UPDATE: 11:51 a.m.: Despite early reports that Southold roads seemed to be in good shape, Southold Town Supervisor said as the snow has cleared, some problem areas have begun to emerge.
Russell said he spoke to Kurt Davids Saturday morning for an update.
"There are areas where the roads are still not passable," Russell said. "There was a lot of snow and there have been some equipment failures. To make matters worse, there are stranded cars, which means the plow operator cannot clear certain areas," Russell said.
The supervisor said he was on Fleets Neck, where roads have been plowed and a crew is working.
"People need to remember that we got an incredible amount of snow and, in that context, we are making good progress. There is still a state of emergency in effect and people who are taking cars out and getting them stuck are making the highway crews' job much more difficult. Our first order of business is to establish that we can get emergency vehicles where they need to be. Under a state of emergency, only highway crews and emergency responders should be on the roads," Russell said.
Davids assured Russell, "They are making progress and, slowly but surely, making headway. There are areas where the roads have been plowed several times and may not appear to have been plowed because of the last seven or eight-inch blast we received from the storm."
The supervisor said the town's highway crew is getting to those areas as quickly as possible; Russell reached out to Suffolk County to see if there was any possibility of additional resources for help.
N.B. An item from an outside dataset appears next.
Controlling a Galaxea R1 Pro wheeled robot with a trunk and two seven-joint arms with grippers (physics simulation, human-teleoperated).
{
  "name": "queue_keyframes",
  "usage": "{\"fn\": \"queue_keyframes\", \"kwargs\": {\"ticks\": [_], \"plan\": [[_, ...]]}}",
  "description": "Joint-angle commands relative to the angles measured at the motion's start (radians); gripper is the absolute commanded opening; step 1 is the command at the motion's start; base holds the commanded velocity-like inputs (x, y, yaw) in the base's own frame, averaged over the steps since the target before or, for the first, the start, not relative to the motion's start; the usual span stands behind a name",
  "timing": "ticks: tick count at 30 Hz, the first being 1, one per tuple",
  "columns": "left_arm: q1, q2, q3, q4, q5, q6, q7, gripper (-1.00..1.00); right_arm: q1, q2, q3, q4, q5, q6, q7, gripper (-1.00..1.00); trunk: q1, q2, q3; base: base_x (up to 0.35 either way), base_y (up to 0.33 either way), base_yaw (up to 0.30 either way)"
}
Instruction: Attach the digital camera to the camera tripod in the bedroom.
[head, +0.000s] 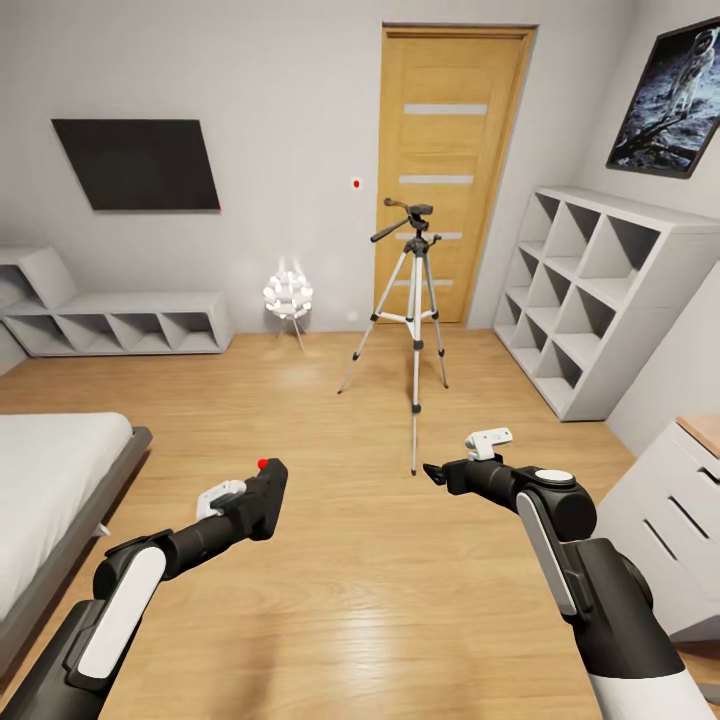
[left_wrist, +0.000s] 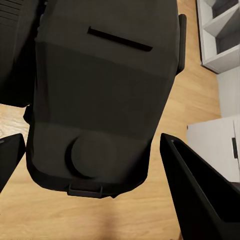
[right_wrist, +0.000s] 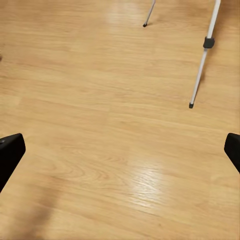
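Observation:
The camera tripod (head: 415, 330) stands on the wood floor before the door, silver legs spread, black head and pan handle on top. My left gripper (head: 252, 508) is shut on the digital camera (head: 268, 488), a black box with a red button on top, held low and left of the tripod. In the left wrist view the camera's dark body (left_wrist: 100, 100) sits between the fingers (left_wrist: 200, 195). My right gripper (head: 435, 472) is open and holds nothing, just short of the nearest tripod foot. The right wrist view has the tripod's legs (right_wrist: 202, 60) beyond its spread fingertips (right_wrist: 10, 152).
A wooden door (head: 450, 170) is behind the tripod. White cube shelves (head: 590, 300) line the right wall, with a white dresser (head: 680, 520) nearer. The bed (head: 50, 490) is at the left, a low shelf (head: 120, 320) and a white lamp (head: 288, 295) at the far wall.

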Motion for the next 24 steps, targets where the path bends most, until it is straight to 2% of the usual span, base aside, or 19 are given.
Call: {"fn": "queue_keyframes", "kwargs": {"ticks": [1,7,24], "plan": [[-0.001,0.001,-0.001,-0.002,0.005,0.003,0.002,-1.00,-0.001,-0.001,0.001,-0.001,-0.009,0.005,-0.005,1.00,-0.003,0.005,0.001,0.000,0.000,0.000],[-0.001,-0.001,-0.002,-0.006,0.006,0.003,0.005,-1.00,-0.001,-0.001,0.000,-0.001,-0.009,0.001,-0.005,1.00,-0.026,0.047,0.020,0.000,0.000,0.000],[-0.001,0.000,-0.001,-0.007,0.005,0.004,0.005,-1.00,-0.001,0.001,0.004,-0.001,-0.009,0.001,-0.005,1.00,-0.026,0.047,0.020,0.000,0.000,0.000]]}}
Original story: As the blizzard pummelled Southold with high winds and whiteout snow conditions Friday night, Southold Town Supervisor Scott Russell said town staff were working round the clock to keep residents safe.
On Saturday morning, Russell said the focus was on restoring power for residents scattered throughout the community that lost service.
"We are in regular contact with the fire departments and it appears that the power is coming back on in many areas," Russell said.
Southold Highway Department Superintendent Peter Harris and his crews worked throughout the storm, Russell said.
Although the official tally has not yet been reported by the National Weather Service, residents in some areas of Mattituck and the North Fork have said they have seen over two feet of snow -- and that the North Fork was one of the hardest-hit areas.
"By all accounts, the town roads are in very good shape, Russell said. "We have had reports of the state and county roads not faring as well, with drifting snow and abandoned cars, which makes it difficult for the drivers to plow."
Russell said there were reports of accidents "here and there throughout the event'" and some emergency calls.
"However, other then the tremendous volume of snow, we are faring pretty well," the supervisor said.